_INSTRUCTIONS TO FOLLOW_: Look below for the line holding "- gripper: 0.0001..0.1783" and the line holding "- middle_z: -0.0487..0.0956". Transcribe exactly those lines and all lines between them, nothing more.

_DATA PROVIDED_:
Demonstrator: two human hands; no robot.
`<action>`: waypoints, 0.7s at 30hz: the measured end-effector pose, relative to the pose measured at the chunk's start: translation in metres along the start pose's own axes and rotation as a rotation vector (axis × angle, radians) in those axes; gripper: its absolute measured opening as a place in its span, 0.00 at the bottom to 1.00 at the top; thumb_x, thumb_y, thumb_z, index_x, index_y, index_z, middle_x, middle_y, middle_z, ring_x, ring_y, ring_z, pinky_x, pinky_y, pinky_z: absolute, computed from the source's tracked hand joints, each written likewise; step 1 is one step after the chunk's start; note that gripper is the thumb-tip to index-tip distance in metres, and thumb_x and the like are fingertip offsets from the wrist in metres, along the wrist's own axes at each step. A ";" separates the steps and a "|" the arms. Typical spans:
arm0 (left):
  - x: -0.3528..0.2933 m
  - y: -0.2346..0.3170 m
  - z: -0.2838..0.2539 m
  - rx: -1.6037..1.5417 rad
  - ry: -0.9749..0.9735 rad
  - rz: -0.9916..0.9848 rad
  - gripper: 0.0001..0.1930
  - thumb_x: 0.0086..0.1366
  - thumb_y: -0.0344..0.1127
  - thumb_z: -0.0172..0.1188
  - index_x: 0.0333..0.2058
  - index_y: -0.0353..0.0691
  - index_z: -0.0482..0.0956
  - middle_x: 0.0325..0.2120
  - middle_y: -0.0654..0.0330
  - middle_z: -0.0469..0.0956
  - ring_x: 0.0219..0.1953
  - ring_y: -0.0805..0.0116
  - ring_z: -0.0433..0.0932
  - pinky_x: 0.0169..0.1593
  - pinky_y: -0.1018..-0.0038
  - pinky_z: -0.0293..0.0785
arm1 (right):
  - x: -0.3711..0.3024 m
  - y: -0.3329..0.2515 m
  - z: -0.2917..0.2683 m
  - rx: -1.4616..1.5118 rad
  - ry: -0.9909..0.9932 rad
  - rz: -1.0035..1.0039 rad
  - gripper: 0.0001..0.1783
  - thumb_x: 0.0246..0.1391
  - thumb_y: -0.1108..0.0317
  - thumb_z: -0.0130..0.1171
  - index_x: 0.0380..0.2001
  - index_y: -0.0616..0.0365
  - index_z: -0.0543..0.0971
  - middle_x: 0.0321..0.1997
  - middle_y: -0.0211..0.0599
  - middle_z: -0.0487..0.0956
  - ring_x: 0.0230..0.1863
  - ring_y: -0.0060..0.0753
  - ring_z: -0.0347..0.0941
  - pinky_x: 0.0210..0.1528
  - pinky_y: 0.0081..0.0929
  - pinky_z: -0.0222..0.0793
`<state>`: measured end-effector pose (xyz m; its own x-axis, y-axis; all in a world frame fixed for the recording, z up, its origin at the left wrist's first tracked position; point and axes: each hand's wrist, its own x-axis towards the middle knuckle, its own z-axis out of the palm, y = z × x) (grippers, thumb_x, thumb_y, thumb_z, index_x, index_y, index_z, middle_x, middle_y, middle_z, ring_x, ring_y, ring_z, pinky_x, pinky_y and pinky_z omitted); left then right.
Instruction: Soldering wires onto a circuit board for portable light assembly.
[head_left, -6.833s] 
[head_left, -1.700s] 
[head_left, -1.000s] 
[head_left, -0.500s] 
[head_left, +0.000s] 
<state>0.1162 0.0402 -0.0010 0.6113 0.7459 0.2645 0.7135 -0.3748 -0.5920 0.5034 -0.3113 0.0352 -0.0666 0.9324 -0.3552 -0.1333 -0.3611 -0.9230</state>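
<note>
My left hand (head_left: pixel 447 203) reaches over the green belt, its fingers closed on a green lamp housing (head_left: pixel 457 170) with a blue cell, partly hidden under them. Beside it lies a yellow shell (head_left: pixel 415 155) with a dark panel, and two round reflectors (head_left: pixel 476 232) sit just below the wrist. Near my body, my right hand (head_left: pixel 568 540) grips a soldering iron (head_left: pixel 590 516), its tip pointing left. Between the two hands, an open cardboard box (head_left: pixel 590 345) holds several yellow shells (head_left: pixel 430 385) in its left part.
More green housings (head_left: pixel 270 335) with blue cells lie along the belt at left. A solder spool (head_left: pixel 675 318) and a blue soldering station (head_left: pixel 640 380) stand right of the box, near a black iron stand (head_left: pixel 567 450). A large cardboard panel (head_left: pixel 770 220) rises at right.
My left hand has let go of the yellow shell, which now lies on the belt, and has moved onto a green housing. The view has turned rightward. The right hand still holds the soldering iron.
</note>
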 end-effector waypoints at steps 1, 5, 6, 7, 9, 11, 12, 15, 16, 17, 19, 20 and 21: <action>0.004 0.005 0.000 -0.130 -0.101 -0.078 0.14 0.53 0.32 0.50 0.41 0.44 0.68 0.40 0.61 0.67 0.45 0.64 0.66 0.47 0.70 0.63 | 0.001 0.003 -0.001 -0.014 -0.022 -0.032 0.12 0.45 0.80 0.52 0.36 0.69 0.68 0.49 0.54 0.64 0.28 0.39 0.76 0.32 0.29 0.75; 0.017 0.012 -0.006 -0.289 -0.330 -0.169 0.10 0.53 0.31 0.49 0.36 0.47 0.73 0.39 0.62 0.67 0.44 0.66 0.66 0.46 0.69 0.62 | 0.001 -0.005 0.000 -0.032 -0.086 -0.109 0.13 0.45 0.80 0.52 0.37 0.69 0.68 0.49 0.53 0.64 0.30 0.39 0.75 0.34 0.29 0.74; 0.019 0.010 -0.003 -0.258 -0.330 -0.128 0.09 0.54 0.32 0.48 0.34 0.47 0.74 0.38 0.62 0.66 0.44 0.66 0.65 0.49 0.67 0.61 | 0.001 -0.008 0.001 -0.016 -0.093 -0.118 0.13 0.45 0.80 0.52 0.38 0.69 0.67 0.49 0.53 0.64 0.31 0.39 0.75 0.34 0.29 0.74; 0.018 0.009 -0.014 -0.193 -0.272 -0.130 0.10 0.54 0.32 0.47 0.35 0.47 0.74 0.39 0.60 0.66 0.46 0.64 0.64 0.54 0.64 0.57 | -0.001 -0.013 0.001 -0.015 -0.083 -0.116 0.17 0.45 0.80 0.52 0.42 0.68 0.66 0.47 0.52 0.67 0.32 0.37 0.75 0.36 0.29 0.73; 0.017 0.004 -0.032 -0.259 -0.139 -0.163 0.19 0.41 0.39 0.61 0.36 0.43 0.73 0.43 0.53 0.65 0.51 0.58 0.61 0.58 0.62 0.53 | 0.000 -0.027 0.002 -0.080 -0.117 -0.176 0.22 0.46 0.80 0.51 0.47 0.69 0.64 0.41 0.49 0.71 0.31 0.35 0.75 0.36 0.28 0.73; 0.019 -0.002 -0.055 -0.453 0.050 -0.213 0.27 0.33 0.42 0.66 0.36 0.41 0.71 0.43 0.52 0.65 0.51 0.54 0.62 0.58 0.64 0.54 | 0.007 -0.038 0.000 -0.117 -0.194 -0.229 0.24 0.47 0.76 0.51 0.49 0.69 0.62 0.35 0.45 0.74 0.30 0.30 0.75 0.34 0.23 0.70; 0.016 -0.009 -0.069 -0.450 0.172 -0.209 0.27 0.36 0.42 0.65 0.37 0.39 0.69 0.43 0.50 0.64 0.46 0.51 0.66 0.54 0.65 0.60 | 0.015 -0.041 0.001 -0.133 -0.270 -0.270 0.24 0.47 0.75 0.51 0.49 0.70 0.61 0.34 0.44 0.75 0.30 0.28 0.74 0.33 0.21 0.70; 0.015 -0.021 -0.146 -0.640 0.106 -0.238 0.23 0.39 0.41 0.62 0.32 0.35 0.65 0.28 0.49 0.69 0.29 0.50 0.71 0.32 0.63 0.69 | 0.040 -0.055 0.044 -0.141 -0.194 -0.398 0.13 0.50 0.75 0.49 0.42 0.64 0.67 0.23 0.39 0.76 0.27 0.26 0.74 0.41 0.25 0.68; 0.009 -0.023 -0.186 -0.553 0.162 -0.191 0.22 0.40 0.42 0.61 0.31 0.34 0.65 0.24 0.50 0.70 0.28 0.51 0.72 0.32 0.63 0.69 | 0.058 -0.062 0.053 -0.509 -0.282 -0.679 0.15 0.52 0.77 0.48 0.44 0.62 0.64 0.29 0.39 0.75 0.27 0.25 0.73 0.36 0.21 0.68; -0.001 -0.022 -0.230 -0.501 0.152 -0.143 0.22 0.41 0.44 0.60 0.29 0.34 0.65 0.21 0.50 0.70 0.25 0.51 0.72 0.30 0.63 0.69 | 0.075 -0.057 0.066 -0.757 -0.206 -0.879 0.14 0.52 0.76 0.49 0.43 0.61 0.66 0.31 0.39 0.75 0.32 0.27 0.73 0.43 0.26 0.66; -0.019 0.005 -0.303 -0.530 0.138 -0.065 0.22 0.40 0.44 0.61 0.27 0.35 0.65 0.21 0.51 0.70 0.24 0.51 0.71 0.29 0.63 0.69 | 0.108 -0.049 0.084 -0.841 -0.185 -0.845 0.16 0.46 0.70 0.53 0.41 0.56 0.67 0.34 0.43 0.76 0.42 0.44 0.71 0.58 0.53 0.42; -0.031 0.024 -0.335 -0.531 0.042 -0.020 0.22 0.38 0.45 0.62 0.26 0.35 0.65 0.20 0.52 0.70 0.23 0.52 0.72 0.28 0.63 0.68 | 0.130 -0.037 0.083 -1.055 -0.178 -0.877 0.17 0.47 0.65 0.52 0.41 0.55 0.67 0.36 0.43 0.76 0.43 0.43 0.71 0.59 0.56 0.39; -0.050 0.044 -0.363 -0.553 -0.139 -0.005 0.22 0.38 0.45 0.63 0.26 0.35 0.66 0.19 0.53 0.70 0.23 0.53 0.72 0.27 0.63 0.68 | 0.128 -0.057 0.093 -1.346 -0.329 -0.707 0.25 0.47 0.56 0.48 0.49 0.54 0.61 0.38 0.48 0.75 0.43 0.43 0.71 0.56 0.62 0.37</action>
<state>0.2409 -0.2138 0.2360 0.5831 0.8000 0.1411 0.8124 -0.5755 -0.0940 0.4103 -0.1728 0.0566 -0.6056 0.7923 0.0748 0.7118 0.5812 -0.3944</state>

_OUTPUT BELOW_:
  - gripper: 0.0001..0.1783
  - thumb_x: 0.0246..0.1391
  - thumb_y: -0.1108..0.0317
  - thumb_z: -0.0130..0.1171
  - index_x: 0.0380..0.2001
  - index_y: -0.0616..0.0365
  - index_z: -0.0543..0.0971
  - middle_x: 0.0321..0.1997
  - middle_y: -0.0211..0.0599
  - middle_z: -0.0487..0.0956

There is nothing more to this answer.